John was already well off for his young age when family lawyers wrote him the promised check. He went to college. He worked hard. He partied hard. He used his money on steady investments that paid off. It wasn't like he needed a new toy. A new toy would be awesome but he knew that he could use his inheritance to benefit him financially greater in the long term. Since he already has all that he needs and saved up a good sized savings of his own, he wouldn't be hard up for the money or be really missing it once invested.

He deposited his inheritance into its own bank account and then went on an adventure around the city on a mission to find a house within his price bracket that he could turn around and make some profit on. He started off aimlessly exploring parts of the city he hadn't yet seen and searched for the occasional "For Sale" sign sitting on the lawn.

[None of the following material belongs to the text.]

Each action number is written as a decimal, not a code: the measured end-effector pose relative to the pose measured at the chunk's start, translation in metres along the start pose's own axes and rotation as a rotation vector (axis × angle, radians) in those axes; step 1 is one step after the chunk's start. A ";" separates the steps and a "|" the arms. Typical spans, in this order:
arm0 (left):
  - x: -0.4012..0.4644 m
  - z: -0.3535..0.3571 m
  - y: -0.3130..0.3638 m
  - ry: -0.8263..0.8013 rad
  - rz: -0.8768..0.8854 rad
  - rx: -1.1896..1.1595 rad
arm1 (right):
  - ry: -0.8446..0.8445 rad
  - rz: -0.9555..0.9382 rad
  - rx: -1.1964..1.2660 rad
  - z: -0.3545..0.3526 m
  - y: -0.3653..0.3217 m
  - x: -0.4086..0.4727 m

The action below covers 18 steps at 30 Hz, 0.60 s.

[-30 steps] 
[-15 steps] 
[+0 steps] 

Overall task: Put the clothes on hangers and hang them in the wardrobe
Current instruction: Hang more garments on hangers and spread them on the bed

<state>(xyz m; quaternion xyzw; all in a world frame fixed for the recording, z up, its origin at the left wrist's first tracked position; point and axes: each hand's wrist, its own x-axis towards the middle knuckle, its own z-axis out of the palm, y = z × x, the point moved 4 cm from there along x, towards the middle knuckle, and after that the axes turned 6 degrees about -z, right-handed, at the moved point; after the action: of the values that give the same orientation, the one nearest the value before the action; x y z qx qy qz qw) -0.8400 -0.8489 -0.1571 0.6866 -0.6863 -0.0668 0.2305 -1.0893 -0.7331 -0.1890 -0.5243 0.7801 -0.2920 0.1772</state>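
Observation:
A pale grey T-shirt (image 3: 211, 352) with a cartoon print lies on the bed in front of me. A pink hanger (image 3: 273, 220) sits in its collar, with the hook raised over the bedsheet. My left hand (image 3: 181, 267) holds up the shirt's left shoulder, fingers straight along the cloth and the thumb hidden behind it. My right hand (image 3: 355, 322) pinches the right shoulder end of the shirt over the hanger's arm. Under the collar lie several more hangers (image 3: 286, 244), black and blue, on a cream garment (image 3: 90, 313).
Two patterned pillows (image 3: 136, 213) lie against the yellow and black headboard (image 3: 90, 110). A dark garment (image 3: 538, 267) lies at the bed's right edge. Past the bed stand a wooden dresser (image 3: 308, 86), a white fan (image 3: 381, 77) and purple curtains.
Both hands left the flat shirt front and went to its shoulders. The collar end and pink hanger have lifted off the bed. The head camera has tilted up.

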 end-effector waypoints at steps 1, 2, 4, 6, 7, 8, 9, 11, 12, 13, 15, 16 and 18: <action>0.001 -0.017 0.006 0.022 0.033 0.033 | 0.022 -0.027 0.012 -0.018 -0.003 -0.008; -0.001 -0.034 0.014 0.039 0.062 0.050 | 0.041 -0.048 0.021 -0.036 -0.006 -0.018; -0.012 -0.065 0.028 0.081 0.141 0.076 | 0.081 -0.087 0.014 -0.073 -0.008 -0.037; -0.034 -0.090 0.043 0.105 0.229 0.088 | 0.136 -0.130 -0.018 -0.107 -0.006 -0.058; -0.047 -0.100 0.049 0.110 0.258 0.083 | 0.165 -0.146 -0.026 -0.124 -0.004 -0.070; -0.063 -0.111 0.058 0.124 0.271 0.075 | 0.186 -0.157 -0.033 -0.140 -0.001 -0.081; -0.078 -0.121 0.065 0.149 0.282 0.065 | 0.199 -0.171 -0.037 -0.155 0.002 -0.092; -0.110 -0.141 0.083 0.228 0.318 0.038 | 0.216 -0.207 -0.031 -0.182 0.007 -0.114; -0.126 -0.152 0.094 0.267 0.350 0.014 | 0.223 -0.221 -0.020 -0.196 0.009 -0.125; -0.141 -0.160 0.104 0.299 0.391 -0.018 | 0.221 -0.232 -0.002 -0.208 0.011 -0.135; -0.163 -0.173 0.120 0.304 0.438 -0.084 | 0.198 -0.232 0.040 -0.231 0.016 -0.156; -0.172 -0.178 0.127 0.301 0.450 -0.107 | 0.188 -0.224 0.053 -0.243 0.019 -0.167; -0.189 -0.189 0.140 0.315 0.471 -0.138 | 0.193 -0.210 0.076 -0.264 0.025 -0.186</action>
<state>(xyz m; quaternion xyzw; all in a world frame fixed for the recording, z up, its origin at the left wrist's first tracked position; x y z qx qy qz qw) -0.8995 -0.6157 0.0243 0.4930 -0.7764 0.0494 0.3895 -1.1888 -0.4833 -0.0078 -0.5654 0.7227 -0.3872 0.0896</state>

A $100,000.00 couldn't purchase him a new house but he could find an old used house that needed some small maintenance and he would be alright.

One day he was driving through the older neighborhoods where all the houses were well beyond their intended use. Houses built a hundred or so years ago. Many of them upkept in shape fit for families, some of them were barely standing up. He initially found three houses that he liked a lot but later found that the owner of house number one wanted too much money and that house number had a crumbling foundation. That brought him to house number three.

This house was located at the top of a hill near the center of the city. Surrounded with trees and thicket, the area had the appearance of being in the country but wasn't at all. With a look of long abandonment the house was actually in great condition for its age. The seller sign attached on the mailbox said, "PRIVATE SALE INQUIRE FOR PRICE" with a phone number neatly handwritten on it in paint.

John shifted his car into park and turned it off. He called the number on the sign using his wireless phone. The seller was energetic and excited that John called, agreeing to show him the house the next day. When the call was done John sat in the driveway for awhile, soaking in the magnificent vintage atmosphere of the neighborhood. Peaceful.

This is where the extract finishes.